Asimismo, señala que de acuerdo al art. 29 y sgts. del CPP, también operó la prescripción, pues a riesgo de caer en reiteración, se sobrepasó abundantemente el plazo de ocho años previsto por ley, debido a la demora por parte de las autoridades de tramitar el proceso.
Acota que el presente caso no fue complejo, pues se trató de un hecho claramente identificado al momento de la presentación de la denuncia, cuyos supuesto autores también lo estaban. La prueba no era compleja, puesto que obraba en reparticiones públicas y fue presentada junto a la denuncia u obtenida después, siendo que los sujetos procesales fueron sacados del proceso quedando sólo su persona, pues la otras imputada fueron declaradas rebeldes. Indica, que en todo caso las autoridades judiciales, la acusación fiscal y en alguna medida la particular retardaron el regular avance del procedimiento, en la investigación preliminar, en la conclusión de la investigación preliminar, en la publicación de edictos, notificaciones, audiencia de juicio y apelación restringida.

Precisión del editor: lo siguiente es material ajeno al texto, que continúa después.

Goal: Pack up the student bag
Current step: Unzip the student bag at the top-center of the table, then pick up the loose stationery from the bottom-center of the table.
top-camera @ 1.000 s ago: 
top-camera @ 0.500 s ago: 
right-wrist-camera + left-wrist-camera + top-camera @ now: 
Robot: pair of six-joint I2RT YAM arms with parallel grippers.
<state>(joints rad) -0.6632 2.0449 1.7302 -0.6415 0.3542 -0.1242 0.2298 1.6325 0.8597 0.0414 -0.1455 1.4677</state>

Añade que, si bien la jurisprudencia de la CIDH ha dicho que la afectación generada por la duración del procedimiento debe tener incidencia en la situación jurídica de la persona, no se puede negar que la demora en su caso ha superado cualquier respeto elemental a sus derechos, considerando que su persona es adulta mayor con setenta y tres años cumplidos, siendo en el fondo inocente de todo cargo. Cita los arts. 2, 4 y 7 de la Ley General de las Personas Adultas Mayores N° 369 de 01 de mayo de 2013 y los arts. 1, 3.a), k), l) y n), 4 y 5, de la Convención Interamericana sobre la Protección de los Derechos Humanos de las Personas Mayores, y manifiesta que, dicha normativa le otorga un protección especial y preferente respecto al acceso a la justicia.
Señala que la abundante jurisprudencia de la Corte Interamericana de Derechos Humanos, respecto a la celeridad con la que se tienen que tramitar los procesos. forman parte del bloque de constitucionalidad siendo obligatoria para el Estado. Invoca la aplicación a su favor de las interpretaciones efectuadas por la doctrina constitucional sobre el tema en cuanto a la progresividad y el principio pro homine.
Manifiesta que de mantenerse el ilegal procesamiento en su contra, se contravendrían los arts. 8.1 y 7.5 de la CADH, aspecto que le interesa dejar sentado a efectos de la responsabilidad internacional ante el Sistema Interamericano de Derechos Humanos, por lo cual deberá resolverse su causa aplicando el control de convencionalidad, siendo una herramienta complementaria al control de constitucionalidad y se orienta a asegurar que la actuación de los estados sea conforme a las obligaciones contraídas internacionalmente, respecto a los tratados de los cuales es parte. Añade que no caben posturas regresivas para vaciar el contenido del derecho al debido proceso según la noción del plazo razonable.